:: What needs to be done ::
Print the listing below exactly, images excluded.

•••

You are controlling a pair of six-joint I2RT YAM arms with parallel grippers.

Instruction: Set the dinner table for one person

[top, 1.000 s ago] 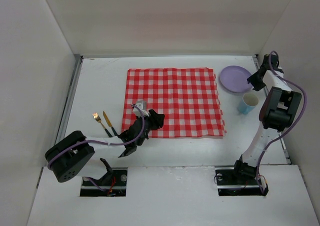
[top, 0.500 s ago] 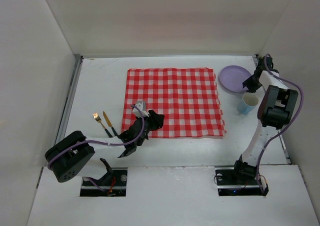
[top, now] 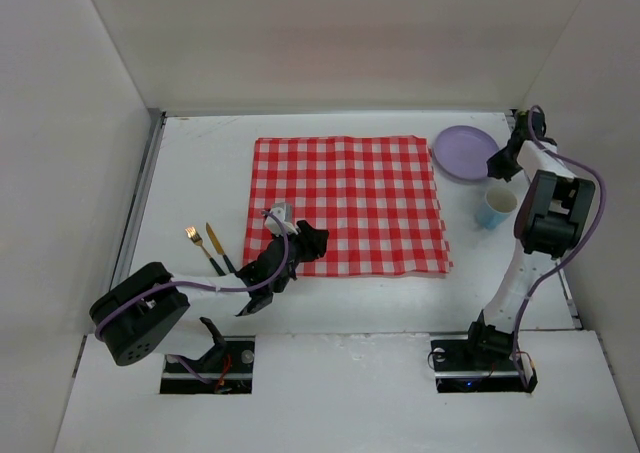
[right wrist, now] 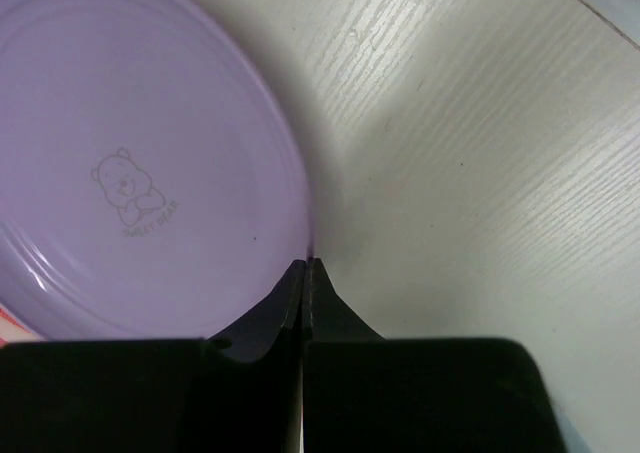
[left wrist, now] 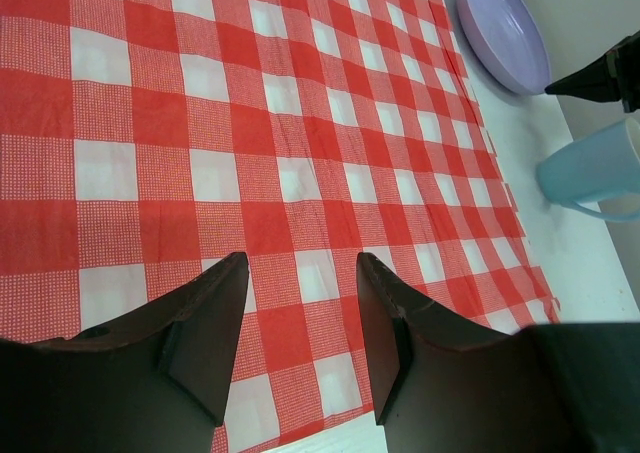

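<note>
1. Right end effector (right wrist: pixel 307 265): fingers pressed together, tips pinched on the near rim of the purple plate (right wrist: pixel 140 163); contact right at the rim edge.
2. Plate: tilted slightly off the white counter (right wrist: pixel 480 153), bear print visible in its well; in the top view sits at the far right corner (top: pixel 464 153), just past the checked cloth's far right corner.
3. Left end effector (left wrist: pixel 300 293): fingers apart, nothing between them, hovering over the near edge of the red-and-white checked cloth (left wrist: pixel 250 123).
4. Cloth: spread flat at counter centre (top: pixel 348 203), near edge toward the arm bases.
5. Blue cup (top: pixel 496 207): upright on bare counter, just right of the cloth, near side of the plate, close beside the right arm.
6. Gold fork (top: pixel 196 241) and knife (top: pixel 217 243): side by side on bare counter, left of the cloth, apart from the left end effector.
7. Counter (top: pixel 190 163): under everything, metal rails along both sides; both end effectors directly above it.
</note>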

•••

:: Finished task ::
You are controlling a pair of six-joint I2RT YAM arms with parallel grippers.

Instruction: Set the dinner table for one person

[top, 1.000 s ago] 
[top, 0.500 s ago] 
[top, now] 
[right wrist, now] 
[left wrist, now] 

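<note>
1. Right end effector (right wrist: pixel 307 265): fingers pressed together, tips pinched on the near rim of the purple plate (right wrist: pixel 140 163); contact right at the rim edge.
2. Plate: tilted slightly off the white counter (right wrist: pixel 480 153), bear print visible in its well; in the top view sits at the far right corner (top: pixel 464 153), just past the checked cloth's far right corner.
3. Left end effector (left wrist: pixel 300 293): fingers apart, nothing between them, hovering over the near edge of the red-and-white checked cloth (left wrist: pixel 250 123).
4. Cloth: spread flat at counter centre (top: pixel 348 203), near edge toward the arm bases.
5. Blue cup (top: pixel 496 207): upright on bare counter, just right of the cloth, near side of the plate, close beside the right arm.
6. Gold fork (top: pixel 196 241) and knife (top: pixel 217 243): side by side on bare counter, left of the cloth, apart from the left end effector.
7. Counter (top: pixel 190 163): under everything, metal rails along both sides; both end effectors directly above it.
</note>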

This brings the exercise to completion.